A. P. Tomaras, A. E. Pritchard, M. L. Vasil;
Univ. of Colorado, Aurora, CO.

Some of the major virulence determinants of Pseudomonas aeruginosa are secreted via the TAT secretion system, which moves folded proteins across the inner membrane. A TAT-deficient mutant of P. aeruginosa is severely attenuated in a chronic pulmonary model of infection. These and other findings support the concept that TAT function is an appealing target for the development of novel therapeutic agents, which could mitigate its pathogenic potential by attenuating or abrogating TAT function. The increasing availability of extensive compound libraries now makes it more possible to conduct high-throughput screening on a routine basis. Accordingly, we initiated a high-throughput screen to identify inhibitors of TAT function. An assay, which exploits the TAT-dependent secretion of the hemolytic phospholipase C (PlcH), was designed for this purpose. Using a synthetic substrate to detect the PLC activity associated with PlcH, we were able to assess the functionality of the TAT system in the presence of various compounds by measuring a yellow nitrophenyl product that was released by the PLC secreted via TAT. High-throughput screening of ~84,000 compounds identified approximately 140 “hits”, which showed a significant reduction in the amount of PlcH activity detected.

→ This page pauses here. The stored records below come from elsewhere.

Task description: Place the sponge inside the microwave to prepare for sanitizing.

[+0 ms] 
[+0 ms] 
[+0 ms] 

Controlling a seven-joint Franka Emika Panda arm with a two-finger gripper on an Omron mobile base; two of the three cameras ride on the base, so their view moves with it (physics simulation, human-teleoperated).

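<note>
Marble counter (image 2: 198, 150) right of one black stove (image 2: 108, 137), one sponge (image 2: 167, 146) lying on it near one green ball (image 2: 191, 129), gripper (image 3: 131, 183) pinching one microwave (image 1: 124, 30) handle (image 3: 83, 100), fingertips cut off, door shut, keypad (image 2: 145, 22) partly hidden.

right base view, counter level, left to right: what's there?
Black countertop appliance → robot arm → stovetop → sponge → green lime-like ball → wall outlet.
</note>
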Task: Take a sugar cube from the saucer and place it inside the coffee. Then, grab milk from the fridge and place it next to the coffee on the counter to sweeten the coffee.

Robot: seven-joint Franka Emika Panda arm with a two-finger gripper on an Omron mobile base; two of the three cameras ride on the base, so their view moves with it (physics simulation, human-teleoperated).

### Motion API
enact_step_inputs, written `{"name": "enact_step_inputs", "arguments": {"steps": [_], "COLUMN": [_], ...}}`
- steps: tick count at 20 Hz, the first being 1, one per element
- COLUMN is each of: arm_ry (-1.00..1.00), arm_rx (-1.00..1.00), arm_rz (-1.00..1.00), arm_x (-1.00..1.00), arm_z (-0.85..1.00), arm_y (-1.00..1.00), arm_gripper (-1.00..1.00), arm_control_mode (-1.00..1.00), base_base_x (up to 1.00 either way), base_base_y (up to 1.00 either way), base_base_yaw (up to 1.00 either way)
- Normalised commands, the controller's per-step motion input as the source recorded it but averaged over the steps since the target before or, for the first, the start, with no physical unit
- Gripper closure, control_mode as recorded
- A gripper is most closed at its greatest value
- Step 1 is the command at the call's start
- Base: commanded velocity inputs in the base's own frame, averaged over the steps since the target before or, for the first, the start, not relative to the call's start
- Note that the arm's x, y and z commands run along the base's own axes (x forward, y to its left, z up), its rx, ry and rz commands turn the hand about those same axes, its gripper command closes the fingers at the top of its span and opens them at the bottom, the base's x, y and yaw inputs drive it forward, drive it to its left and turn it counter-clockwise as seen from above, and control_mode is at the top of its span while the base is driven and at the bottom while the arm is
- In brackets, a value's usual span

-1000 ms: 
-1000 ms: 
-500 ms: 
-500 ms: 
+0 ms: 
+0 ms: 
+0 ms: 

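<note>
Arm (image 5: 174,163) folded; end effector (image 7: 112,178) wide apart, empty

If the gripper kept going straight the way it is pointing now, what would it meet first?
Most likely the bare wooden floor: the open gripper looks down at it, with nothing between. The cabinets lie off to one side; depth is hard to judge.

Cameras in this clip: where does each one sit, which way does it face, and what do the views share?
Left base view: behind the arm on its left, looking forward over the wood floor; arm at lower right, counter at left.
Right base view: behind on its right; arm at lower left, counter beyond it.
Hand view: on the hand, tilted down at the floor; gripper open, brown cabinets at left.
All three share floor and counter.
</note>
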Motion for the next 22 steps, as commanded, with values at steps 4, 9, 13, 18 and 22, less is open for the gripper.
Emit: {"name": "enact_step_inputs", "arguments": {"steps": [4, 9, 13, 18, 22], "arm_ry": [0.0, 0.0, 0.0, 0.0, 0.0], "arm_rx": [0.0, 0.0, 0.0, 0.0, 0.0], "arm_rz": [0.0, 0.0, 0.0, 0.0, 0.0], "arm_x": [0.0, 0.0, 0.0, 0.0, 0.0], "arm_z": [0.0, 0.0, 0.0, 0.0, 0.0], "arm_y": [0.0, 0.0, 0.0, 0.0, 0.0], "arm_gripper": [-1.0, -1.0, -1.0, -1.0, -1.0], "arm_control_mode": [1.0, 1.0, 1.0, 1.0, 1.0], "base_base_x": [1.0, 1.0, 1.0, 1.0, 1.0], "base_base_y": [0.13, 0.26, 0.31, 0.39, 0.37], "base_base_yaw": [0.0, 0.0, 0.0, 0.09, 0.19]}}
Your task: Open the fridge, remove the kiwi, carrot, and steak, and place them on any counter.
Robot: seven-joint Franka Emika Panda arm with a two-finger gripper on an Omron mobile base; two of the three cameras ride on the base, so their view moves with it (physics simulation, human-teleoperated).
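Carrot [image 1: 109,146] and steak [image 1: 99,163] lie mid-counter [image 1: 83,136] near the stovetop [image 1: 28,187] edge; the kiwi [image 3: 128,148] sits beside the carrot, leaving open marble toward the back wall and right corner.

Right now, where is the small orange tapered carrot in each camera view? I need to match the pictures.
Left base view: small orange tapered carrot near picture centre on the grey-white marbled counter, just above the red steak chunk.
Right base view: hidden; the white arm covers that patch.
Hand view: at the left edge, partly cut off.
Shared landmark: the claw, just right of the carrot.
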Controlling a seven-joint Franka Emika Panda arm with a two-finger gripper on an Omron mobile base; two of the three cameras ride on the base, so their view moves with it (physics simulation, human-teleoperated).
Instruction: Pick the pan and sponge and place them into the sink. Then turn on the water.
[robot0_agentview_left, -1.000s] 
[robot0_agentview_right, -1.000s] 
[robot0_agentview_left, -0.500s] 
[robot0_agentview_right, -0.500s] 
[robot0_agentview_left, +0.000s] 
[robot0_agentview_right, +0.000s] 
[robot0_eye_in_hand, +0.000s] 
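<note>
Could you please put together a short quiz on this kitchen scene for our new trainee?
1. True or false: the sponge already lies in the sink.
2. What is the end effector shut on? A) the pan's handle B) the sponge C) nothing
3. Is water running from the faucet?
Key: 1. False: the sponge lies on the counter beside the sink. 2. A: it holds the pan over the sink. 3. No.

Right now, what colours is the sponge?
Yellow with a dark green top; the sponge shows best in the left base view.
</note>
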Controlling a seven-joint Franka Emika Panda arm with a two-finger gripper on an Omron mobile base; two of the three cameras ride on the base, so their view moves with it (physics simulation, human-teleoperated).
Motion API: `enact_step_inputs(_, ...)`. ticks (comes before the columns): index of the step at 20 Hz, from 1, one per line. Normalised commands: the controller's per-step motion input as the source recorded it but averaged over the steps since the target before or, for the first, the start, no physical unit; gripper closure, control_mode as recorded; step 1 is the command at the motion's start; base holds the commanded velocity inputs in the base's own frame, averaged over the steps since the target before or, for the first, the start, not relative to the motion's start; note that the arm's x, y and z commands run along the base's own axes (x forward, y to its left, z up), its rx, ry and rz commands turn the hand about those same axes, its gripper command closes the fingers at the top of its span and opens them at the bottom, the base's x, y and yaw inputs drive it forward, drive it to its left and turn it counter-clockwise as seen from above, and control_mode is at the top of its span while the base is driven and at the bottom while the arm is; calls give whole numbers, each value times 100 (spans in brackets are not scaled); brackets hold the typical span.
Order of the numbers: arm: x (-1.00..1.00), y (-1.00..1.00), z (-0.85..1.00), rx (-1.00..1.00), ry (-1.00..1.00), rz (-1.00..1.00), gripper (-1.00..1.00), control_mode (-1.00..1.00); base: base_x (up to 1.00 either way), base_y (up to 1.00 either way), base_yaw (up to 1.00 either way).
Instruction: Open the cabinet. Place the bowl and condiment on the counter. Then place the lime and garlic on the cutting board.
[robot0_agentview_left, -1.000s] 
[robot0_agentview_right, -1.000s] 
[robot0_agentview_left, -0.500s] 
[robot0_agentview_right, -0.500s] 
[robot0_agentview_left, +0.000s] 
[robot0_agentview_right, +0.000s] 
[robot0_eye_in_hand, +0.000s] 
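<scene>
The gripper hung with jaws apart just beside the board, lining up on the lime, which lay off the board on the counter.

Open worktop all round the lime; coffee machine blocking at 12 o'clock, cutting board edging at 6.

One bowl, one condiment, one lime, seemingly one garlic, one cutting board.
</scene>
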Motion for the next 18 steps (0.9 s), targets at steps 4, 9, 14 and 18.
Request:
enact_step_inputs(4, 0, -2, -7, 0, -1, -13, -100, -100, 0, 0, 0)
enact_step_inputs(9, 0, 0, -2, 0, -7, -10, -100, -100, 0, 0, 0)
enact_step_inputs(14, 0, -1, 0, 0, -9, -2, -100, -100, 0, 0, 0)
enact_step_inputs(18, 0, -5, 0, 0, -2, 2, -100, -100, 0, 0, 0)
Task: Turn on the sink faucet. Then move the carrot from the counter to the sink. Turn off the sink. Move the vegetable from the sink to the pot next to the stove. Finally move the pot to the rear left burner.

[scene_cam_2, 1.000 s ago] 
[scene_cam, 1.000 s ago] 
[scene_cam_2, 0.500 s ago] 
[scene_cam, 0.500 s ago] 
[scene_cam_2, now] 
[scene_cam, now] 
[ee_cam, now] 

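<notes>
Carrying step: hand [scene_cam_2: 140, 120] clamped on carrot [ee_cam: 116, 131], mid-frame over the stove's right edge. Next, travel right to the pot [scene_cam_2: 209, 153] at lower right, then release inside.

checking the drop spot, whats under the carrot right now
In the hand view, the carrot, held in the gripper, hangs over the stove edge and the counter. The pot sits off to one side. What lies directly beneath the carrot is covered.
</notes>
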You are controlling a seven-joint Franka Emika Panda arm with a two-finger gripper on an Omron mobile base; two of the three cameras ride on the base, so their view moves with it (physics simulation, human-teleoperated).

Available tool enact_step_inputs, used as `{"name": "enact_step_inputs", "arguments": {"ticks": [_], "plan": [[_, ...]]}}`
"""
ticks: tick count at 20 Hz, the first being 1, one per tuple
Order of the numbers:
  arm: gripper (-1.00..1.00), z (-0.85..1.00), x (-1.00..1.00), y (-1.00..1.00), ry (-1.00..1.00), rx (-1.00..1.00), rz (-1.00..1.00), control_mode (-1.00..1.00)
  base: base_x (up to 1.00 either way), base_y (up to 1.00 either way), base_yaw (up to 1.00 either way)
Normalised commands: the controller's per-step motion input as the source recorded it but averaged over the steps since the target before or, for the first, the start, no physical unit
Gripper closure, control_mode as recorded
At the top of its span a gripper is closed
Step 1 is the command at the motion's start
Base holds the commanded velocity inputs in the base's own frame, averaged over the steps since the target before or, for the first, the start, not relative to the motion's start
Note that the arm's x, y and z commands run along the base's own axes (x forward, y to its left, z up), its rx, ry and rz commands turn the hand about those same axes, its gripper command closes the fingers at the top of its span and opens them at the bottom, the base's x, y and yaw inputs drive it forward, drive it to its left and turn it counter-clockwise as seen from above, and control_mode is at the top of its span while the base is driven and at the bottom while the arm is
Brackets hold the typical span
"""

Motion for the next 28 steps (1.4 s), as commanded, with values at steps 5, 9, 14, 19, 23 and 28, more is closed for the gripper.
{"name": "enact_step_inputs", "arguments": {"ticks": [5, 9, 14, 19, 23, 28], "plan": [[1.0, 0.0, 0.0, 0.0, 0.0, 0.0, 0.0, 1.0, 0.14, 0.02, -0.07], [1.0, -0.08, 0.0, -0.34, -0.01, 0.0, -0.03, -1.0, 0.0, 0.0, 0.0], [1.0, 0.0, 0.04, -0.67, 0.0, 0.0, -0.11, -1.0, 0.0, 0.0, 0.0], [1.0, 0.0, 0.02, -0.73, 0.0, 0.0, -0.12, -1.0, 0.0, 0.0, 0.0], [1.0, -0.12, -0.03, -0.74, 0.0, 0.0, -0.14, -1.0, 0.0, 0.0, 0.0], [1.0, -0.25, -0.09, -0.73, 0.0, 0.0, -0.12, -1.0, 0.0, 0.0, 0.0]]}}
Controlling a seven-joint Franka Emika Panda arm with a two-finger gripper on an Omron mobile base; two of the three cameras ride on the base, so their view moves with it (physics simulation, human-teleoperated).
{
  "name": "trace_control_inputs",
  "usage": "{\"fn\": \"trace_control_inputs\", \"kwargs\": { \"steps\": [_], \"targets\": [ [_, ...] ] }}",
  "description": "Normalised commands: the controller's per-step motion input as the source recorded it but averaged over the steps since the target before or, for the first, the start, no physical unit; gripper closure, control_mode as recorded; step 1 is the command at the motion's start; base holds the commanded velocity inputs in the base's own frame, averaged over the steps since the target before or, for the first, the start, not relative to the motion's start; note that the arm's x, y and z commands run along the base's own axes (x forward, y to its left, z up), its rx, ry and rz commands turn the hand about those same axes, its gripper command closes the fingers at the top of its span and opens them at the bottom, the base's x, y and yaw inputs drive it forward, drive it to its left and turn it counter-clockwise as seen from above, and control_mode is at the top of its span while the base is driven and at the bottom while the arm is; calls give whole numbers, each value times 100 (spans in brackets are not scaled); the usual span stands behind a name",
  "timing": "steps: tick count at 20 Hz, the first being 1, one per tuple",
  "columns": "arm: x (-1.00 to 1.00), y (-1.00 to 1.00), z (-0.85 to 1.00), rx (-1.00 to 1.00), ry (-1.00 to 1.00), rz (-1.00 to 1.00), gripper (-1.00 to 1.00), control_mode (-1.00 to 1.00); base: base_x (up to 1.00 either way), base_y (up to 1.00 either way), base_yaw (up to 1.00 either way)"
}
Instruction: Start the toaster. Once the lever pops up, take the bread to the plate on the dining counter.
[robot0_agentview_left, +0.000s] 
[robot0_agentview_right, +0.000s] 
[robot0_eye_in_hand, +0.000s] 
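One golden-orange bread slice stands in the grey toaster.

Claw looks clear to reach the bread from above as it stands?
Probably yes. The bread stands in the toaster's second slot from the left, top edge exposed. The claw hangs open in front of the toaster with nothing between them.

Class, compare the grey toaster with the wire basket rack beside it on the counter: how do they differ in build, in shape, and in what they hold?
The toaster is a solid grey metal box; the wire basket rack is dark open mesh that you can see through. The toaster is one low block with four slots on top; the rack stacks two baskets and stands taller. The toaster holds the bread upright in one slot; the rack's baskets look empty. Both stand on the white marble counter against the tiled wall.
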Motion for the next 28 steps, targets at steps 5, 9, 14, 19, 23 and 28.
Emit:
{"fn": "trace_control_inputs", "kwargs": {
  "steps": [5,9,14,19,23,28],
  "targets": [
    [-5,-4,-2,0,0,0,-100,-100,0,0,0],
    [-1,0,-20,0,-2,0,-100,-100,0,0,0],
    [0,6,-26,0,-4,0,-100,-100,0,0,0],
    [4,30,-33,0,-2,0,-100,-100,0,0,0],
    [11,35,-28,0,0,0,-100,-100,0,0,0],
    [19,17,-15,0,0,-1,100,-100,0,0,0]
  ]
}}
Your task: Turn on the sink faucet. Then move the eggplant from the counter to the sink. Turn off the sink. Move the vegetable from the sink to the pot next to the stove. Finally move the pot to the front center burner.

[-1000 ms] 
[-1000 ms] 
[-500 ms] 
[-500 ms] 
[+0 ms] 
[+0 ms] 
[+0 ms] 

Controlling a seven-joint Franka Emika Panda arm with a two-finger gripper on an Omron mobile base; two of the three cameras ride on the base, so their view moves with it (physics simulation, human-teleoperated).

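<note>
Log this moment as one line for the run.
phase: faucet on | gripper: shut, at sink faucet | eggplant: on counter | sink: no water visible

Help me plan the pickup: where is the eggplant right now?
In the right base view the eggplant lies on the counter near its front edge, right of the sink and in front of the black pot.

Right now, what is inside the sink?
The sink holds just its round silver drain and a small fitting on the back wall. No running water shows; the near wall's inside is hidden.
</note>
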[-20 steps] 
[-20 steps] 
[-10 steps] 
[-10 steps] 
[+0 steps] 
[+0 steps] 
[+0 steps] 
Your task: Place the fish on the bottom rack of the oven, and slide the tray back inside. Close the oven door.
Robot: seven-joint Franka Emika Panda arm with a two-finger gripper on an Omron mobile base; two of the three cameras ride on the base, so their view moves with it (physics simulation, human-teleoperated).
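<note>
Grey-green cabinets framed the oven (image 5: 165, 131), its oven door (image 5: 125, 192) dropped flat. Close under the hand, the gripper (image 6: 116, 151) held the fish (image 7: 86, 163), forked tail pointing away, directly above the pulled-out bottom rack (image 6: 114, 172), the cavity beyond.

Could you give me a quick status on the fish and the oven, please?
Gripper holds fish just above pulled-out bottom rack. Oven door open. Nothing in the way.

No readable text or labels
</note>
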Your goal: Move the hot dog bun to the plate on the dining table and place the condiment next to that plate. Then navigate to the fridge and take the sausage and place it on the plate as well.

Secondary assays were performed to distinguish between those compounds that only inhibited PlcH enzyme activity and those that were more likely to affect TAT function. Additional assays were then employed to more directly assess TAT function. Other, PlcH independent, but TAT-dependent phenotypes were based on those displayed by a ΔTAT mutant of P. aeruginosa. Specifically, choline utilization and copper resistance are two distinctive phenotypes altered in a ΔTAT mutant. Follow-up screening of the initial 140 hits with these assays revealed that 40 displayed choline- and copper-specific phenotypic patterns similar to those exhibited by the mutant. Other approaches are currently being designed to determine whether any of these compounds, which have answered our secondary screens, will prove promising as efficient and specific inhibitors of TAT function.